L'autre pays

d'Ibrahim Abdel-Méguid

Éditions Actes Sud (1994)
Roman, 304 pages

" L'autre pays ", c'est l'Arabie saoudite qui, grâce à ses revenus pétroliers, attire une foule d'immigrés venant de tout le Moyen-Orient et d'une bonne partie de l'Asie. L'écrivain égyptien Abdel-Méguid nous fait partager l'expérience de l'un d'eux, Ismaïl, un professeur égyptien d'une trentaine d'années.

Débarqué en 1978, à Tarouk une ville du Nord-Ouest où il doit s'occuper de la gestion du personnel dans une petite société, il y côtoie surtout des étrangers comme lui.

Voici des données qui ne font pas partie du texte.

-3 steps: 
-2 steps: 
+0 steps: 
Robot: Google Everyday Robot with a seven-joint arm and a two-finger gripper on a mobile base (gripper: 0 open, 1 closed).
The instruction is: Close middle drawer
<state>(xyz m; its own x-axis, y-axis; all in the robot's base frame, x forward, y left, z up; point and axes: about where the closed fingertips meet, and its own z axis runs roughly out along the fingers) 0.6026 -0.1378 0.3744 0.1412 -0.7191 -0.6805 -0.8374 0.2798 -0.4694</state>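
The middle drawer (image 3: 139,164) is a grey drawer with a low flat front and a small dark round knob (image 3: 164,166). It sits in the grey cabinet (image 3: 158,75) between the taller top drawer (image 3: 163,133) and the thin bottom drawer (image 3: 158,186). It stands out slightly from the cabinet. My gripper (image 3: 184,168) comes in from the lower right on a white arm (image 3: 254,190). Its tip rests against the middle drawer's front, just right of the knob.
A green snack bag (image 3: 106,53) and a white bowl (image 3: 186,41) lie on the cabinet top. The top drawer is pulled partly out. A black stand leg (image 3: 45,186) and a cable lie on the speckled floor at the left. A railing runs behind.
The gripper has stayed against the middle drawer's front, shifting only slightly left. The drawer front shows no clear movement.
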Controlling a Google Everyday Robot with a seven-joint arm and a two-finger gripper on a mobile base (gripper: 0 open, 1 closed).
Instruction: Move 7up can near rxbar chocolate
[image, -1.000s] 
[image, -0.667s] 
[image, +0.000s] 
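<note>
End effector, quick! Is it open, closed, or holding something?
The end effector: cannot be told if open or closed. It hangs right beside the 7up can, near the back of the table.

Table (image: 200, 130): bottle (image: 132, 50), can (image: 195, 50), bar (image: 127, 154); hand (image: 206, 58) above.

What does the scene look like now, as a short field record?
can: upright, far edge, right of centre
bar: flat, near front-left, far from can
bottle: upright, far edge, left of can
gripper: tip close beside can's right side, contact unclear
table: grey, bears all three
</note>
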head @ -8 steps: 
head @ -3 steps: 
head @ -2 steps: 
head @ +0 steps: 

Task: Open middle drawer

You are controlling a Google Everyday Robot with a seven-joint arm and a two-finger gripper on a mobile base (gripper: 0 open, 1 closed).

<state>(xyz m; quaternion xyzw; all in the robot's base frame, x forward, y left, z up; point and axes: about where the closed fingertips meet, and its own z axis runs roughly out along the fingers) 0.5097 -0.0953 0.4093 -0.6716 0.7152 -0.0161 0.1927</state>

Mais tout le monde n'est pas logé à la même enseigne. Les emplois bien rémunérés reviennent plutôt aux Égyptiens. Les emplois de chauffeurs, agents d'entretien ou mécaniciens sont tenus par des Pakistanais, des Sri Lankais, des Thaïlandais, des Jordaniens ou des Yéménites. Chaque immigré sait qu'il n'est que de passage. On ne cherche pas trop à se faire des amis ni des ennemis. On oublie vite les faits et les gens dans la mesure où on se replie sur son rêve de retourner s'établir dans son pays d'origine.

Ismaïl s'enlise rapidement dans sa nouvelle vie médiocre et routinière. A priori il ne s'intéresse pas aux questions politiques et sociales. Pas facile. On le harcèle pour qu'il prenne position contre Sadate, ce chef d'État égyptien " traître à la cause arabe " qui s'est rendu à Jérusalem pour préparer une paix séparée avec Israël. On s'étonne qu'il ne fasse pas le pèlerinage auquel participe toute la population.

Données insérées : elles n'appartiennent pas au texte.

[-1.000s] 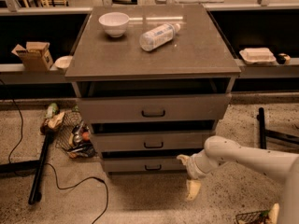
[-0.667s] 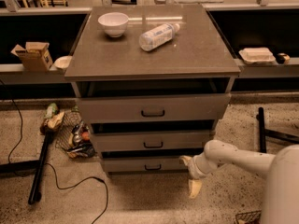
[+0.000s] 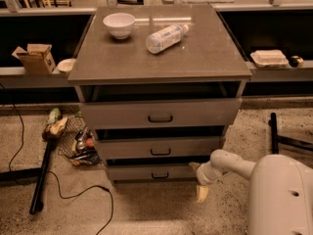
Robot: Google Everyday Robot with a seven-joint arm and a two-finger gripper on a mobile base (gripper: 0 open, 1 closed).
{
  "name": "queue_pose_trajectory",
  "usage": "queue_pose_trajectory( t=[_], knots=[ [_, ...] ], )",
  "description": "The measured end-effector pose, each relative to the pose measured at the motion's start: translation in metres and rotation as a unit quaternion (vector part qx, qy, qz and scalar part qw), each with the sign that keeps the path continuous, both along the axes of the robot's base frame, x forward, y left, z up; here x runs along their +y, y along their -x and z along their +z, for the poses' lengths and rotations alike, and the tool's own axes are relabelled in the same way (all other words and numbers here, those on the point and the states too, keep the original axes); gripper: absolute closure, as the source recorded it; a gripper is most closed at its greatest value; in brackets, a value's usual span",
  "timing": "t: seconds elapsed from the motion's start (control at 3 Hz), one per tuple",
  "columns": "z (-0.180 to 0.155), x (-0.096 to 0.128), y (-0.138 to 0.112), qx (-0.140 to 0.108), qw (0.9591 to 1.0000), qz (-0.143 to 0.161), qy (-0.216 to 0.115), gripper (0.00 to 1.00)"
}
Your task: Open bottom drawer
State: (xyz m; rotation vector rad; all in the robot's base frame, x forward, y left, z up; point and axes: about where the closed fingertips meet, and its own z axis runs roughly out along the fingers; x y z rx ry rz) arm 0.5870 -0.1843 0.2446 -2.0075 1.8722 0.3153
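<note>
The grey cabinet (image 3: pixel 159 62) has three stacked drawers. The bottom drawer (image 3: pixel 146 172) is the narrowest and lowest front, with a small black centre handle (image 3: pixel 160 176). A dark gap shows above it. My gripper (image 3: pixel 198 180) is at the right end of that drawer front, just above the floor. Its tan fingers stand apart, one (image 3: pixel 195 167) by the drawer's right edge and one (image 3: pixel 201 194) pointing down. It holds nothing. My white arm (image 3: pixel 234 166) reaches in from the lower right. The handle is well to the left of the gripper.
A white bowl (image 3: pixel 119 24) and a lying plastic bottle (image 3: pixel 165 37) rest on the cabinet top. A wire basket of clutter (image 3: pixel 78 143), a black pole (image 3: pixel 41 175) and a cable lie on the floor at left. A black bar (image 3: pixel 274 131) stands at right.
My gripper has stayed beside the right end of the bottom drawer. My arm's near part has swung closer and fills more of the lower right. The drawers have not moved.
</note>
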Motion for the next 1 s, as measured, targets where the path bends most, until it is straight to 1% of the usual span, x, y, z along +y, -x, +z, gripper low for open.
queue_pose_trajectory(
  t=[0.33,0.67,1.0],
  knots=[
    [0.0,0.0,0.0,0.0,1.0,0.0,0.0,0.0],
    [-0.005,0.001,-0.001,-0.004,1.0,0.001,0.007,0.0],
    [-0.023,0.002,-0.013,-0.026,0.9993,0.015,0.021,0.0]
  ],
)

Partout la barbarie du royaume saoudien saute aux yeux. La loi islamique s'applique dans la rue, à l'hôpital et même chez soi quand des policiers viennent vous embarquer parce que vous consommez de l'alcool. Ceux qui ne respectent pas le jeûne islamique sont flagellés à la fin du Ramadan et conduits à l'hôpital le corps ensanglanté. Les membres d'une milice musulmane circulent dans les rues, le nerf de bœuf à la main, pour obliger les passants à se rendre à la prière. Un policier exhibe une lycéenne en pleine rue et dénonce au porte-voix sa " mauvaise conduite " parce qu'elle s'est promenée avec un Yéménite, condamné pour cela à trois mois de prison.

Il y a aussi tout ce qu'Ismaël n'a pas vu mais dont on lui a parlé avec désinvolture : la lapidation des femmes dites adultères et la décapitation par le sabre des condamnés à mort.

On ne fait qu'entrevoir le monde des grands profiteurs dont les revenus sont protégés par la dictature des émirs. L'un d'eux est un homme d'affaires américain qui pratique impunément l'escroquerie à l'assurance sur des marchandises inexistantes.

Sans effets appuyés, ce roman se lit d'une traite. Ce tableau de l'oppression et de la terreur quotidiennes en Arabie saoudite ne peut que provoquer l'indignation des lecteurs.

Depuis la société n'a pas changé. Mais l'an dernier, le régime saoudien qui ambitionne de faire partie de l'Organisation Mondiale du Commerce, a été félicité par le FMI pour ses " réformes " économiques qui facilitent encore plus la pénétration des capitaux occidentaux.